Bahkan, rasanya ingin cepat pulang ke kampung halaman. Jika Anda pernah merasakannya, bisa jadi Anda mengalami culture shock atau gegar budaya. Apa yang dimaksud gegar budaya?
Teori gegar budaya pertama kali dicetuskan oleh Hall (1959) dan diteliti pertama kali oleh Kalervo Oberg (1960). Menurut artikel yang berjudul Analytical Theory: Gegar Budaya (Culture Shock) karya Sabrina Hasyatti Maizan dkk, gegar budaya merupakan reaksi emosi individu terhadap lingkungan baru yang belum dikenalinya.

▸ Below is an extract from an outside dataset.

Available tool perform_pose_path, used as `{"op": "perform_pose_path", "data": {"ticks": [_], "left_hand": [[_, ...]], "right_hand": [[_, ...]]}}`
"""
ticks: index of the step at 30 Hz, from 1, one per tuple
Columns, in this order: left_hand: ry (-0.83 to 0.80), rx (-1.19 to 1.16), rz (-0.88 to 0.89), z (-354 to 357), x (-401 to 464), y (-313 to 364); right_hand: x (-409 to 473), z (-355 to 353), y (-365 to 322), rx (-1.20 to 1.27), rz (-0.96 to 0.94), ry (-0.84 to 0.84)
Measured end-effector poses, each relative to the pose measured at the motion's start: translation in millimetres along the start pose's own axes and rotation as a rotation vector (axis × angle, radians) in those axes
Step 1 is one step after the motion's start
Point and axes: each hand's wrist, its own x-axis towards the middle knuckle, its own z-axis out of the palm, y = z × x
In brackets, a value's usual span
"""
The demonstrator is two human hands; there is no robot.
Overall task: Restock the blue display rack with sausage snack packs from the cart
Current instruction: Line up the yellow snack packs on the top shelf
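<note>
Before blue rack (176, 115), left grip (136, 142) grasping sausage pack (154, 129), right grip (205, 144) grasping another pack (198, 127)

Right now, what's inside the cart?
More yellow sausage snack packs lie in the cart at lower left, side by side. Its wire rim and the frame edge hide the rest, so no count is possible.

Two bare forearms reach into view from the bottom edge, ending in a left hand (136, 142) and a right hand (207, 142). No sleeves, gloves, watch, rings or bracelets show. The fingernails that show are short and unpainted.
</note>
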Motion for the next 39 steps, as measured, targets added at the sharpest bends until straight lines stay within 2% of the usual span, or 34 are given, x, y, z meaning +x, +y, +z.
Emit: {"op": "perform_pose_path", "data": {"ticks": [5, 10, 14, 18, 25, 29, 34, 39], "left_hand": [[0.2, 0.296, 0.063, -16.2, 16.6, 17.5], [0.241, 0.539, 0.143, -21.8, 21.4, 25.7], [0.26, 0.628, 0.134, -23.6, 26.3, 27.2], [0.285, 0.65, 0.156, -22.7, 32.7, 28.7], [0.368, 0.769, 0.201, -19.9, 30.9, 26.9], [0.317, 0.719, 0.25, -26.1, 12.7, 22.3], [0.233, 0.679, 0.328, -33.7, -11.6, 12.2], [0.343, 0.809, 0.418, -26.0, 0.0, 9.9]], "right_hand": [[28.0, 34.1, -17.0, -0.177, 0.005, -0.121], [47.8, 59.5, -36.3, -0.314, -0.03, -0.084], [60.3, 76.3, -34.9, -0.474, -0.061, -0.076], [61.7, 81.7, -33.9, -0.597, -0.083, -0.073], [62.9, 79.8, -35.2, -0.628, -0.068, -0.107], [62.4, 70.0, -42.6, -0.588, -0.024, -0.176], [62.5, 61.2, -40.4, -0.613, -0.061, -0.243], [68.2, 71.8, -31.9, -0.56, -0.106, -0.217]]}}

Karena adanya perbedaan budaya yang tidak terduga dengan lingkungan lama, sehingga mengakibatkan munculnya perasaan cemas, tidak berdaya, mudah terpancing emosi, takun dibohongi, dilukai, dan diacuhkan. Tak jarang, perbedaan budaya itu menimbulkan kebingungan dan pemikiran negatif terhadap keadaan baru.
Sementara, mengutip pendapat Oberg dalam jurnal berjudul Peran Komunikasi Antarbudaya dalam Mengatasi Gegar Budaya Mahasiswa UNS karya Rahma Yudi Amartina, gegar budaya merupakan penyakit mental. Sebuah patologi kerja yang dialami orang yang berpindah ke luar negeri yang dipicu kecemasan akibat kehilangan semua tanda dan simbol pergaulan yang dikenalinya.
Penyebab culture shock di antaranya perbedaan bahasa, perbedaan nilai, perbedaan pola perilaku, perbedaan agama, reaksi stres individu, sikap etnosentris, cuaca, lingkungan, makanan, karakteristik masyarakat, kesulitan beradaptasi dan beragam faktor lainnya.
Teori-Teori Tahapan Culture Shock
Masih dari sumber yang sama, culture shock mengalami beberapa tahapan yang dijelaskan dalam dua teori berikut.
1. Teori Hall
Pertama, The Honeymoon phase, pada tahap ini timbul perasaan bahagia ketika sampai di tempat baru. Kedua, the crisis phase, pada fase ini individu mulai merasa tidak berdaya menghadapi perbedaan budaya dengan daerah asal.
Tahap ketiga yaitu the adjustment place yaitu individu mulai mampu berinteraksi dengan lingkungan baru. Terakhir, Bi-cultural phase, yaitu individu merasa nyaman dan bisa menerima adanya dua kebudayaaan.
2. Teori U-Curve Hypothesis oleh Oberg
Sama dengan Hall, Oberg juga membagi fase gegar budaya menjadi 4. Fase optimistik, yaitu ketika individu merasa gembira dan penuh harapan saat memasuki lingkungan baru. Kedua, fase krisis yaitu individu mulai merasakan permasalahan di lingkungan barunya.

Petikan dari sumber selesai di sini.